Personally I have reduced or eliminated many of my bad habits thanks primarily to a heart attack and triple bypass, but that doesn’t mean I haven’t stashed a few (or a lot) of items for when things get nasty. For example, I have at least a years worth of brown liquor stashed away, a large amount of wine and even some tobacco I grew a few years ago. We have put away significant amounts of coffee, black and green teas and cases of carbonated drinks. We even have a small stash of chips and snack cakes as they can last close to a year. As always, it is important to rotate these items as you would the rest of your pantry.
Tobacco is, hard drugs aside, one of the most addictive substances available to most adults. A smokers brain is clearest and most focused right after smoking and least focused when the nicotine level in the blood stream is low. I smoked for many years and struggled through many failed attempts at quitting. I had to quit or die and Chantix, as nasty at it was, got me through it. If this is a tough one for you, you can try stashing cartons or cases of chew, but like almost everything else, quality deteriorates over time and must be rotated. If you have some extra space and a bit of time on your hands you might try growing it yourself, but it is a tedious process. If vaping is your thing, and it seems to be the thing these days, I simply don’t know what to tell you. Maybe you can store the juice? Extra batteries?

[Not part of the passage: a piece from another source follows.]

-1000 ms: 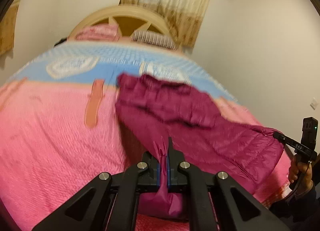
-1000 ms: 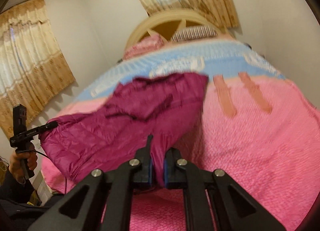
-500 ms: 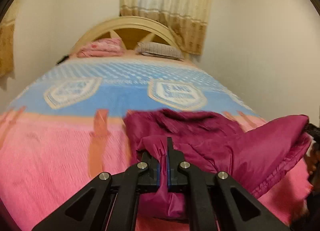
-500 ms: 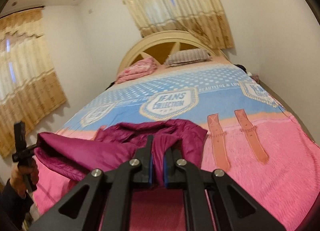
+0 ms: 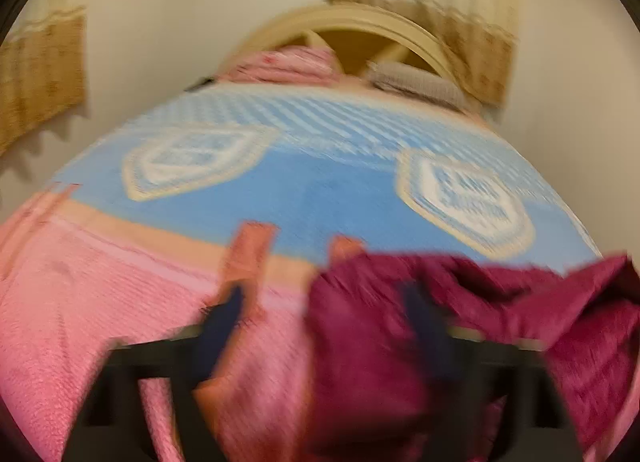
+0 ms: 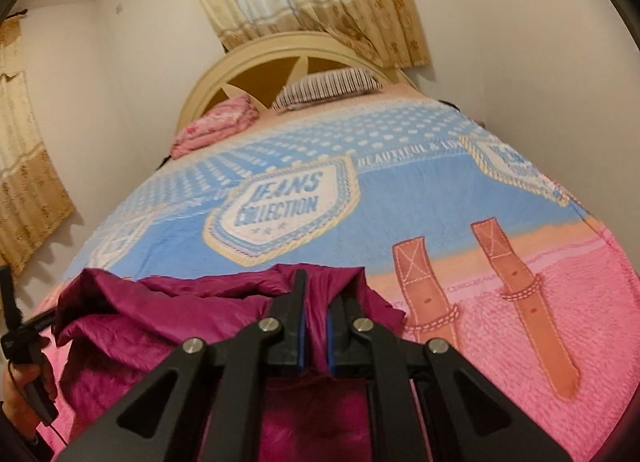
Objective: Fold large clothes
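Folding step ending: right gripper point(image 6: 314, 332) fingers pinch the jacket point(image 6: 168, 318), bunched on the bed point(image 6: 592, 302) at lower left. Left gripper point(image 5: 324, 330), blurred, fingers spread wide, empty. Next: release, smooth.

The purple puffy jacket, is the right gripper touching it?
Touching. The right wrist view shows the right gripper shut on a fold of the purple puffy jacket, the cloth pinched between its fingers.

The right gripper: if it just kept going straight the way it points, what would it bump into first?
The right gripper is already shut on the jacket, so more jacket comes first, then probably the blue part of the bedspread; depth is hard to judge.
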Tool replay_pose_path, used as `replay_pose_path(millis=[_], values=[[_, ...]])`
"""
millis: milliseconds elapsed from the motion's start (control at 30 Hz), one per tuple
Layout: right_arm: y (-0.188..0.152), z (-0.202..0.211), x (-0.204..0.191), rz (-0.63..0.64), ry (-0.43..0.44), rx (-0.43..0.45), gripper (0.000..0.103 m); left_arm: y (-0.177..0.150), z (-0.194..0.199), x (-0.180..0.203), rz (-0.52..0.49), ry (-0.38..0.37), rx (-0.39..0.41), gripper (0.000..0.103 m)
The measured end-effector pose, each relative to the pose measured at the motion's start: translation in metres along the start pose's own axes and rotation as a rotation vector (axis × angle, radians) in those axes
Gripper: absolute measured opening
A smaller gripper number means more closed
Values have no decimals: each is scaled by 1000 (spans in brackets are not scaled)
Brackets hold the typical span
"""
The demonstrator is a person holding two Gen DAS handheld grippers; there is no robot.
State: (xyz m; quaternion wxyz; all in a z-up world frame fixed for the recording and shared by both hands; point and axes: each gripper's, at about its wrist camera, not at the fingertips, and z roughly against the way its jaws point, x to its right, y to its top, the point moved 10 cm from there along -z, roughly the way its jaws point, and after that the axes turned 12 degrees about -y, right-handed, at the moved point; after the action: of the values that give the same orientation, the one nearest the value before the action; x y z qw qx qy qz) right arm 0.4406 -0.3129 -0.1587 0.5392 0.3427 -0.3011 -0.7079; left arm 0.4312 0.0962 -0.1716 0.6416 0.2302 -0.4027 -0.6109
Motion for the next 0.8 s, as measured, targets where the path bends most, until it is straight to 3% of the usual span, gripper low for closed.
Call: replay_pose_path(millis=[133,233,333,367,433,567,667,800], values=[[-1,-36,4,-12,-9,-47,12,11,-4,2,-24,28,11,93],[-1,-56,5,-37,1,-87,24,22,10,5,-40,85,81,93],[3,-65,12,-99,2,-86,61,37,21,4,-30,125,145,93],[6,-65,13,-125,8,-78,83,40,21,6,-29,117,154,93],[13,-62,15,-140,-14,-42,84,42,14,14,-42,104,139,93],[14,-52,-8,-29,-109,-27,83,31,1,41,-83,94,91,93],[-2,-25,-51,46,-69,10,83,17,5,64,-114,81,122,94],[-33,-25,-112,248,-42,22,82,10,-15,92,-254,117,121,95]])
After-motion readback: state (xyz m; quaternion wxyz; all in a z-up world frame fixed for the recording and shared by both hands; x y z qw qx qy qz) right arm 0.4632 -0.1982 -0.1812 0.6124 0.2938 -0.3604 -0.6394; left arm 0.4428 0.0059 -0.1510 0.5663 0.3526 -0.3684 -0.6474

Long term storage of hard liquor requires little more than money and storage space as it can last a very long time. Beer doesn’t store very well as it can get ‘skunky’, but with the right equipment it is possible to brew your own. Wine can last a very long time and with little more than grape juice, sugar and yeast you can make your own in a few short weeks. We’ve been experimenting with one of these for a few months making grape wine and hard cider with pretty decent success. Storing clear liquors seems to be popular with many preppers primarily due to price and the option to use it for barter.
It’s always better to kick a bad habit if possible, but that might not be an option for you right now and in that case you need a plan. Every week as I’m reviewing our preps I always ask myself, ‘what am I missing?’ ‘What can I do to get in better physical shape, better financial shape; how can I improve our physical security?’ ‘What areas am I falling short and how can I fix it?’ Prepping is a process and even the smallest steps you take today may make a world of difference tomorrow.
Hope for the best, prepare for the worst.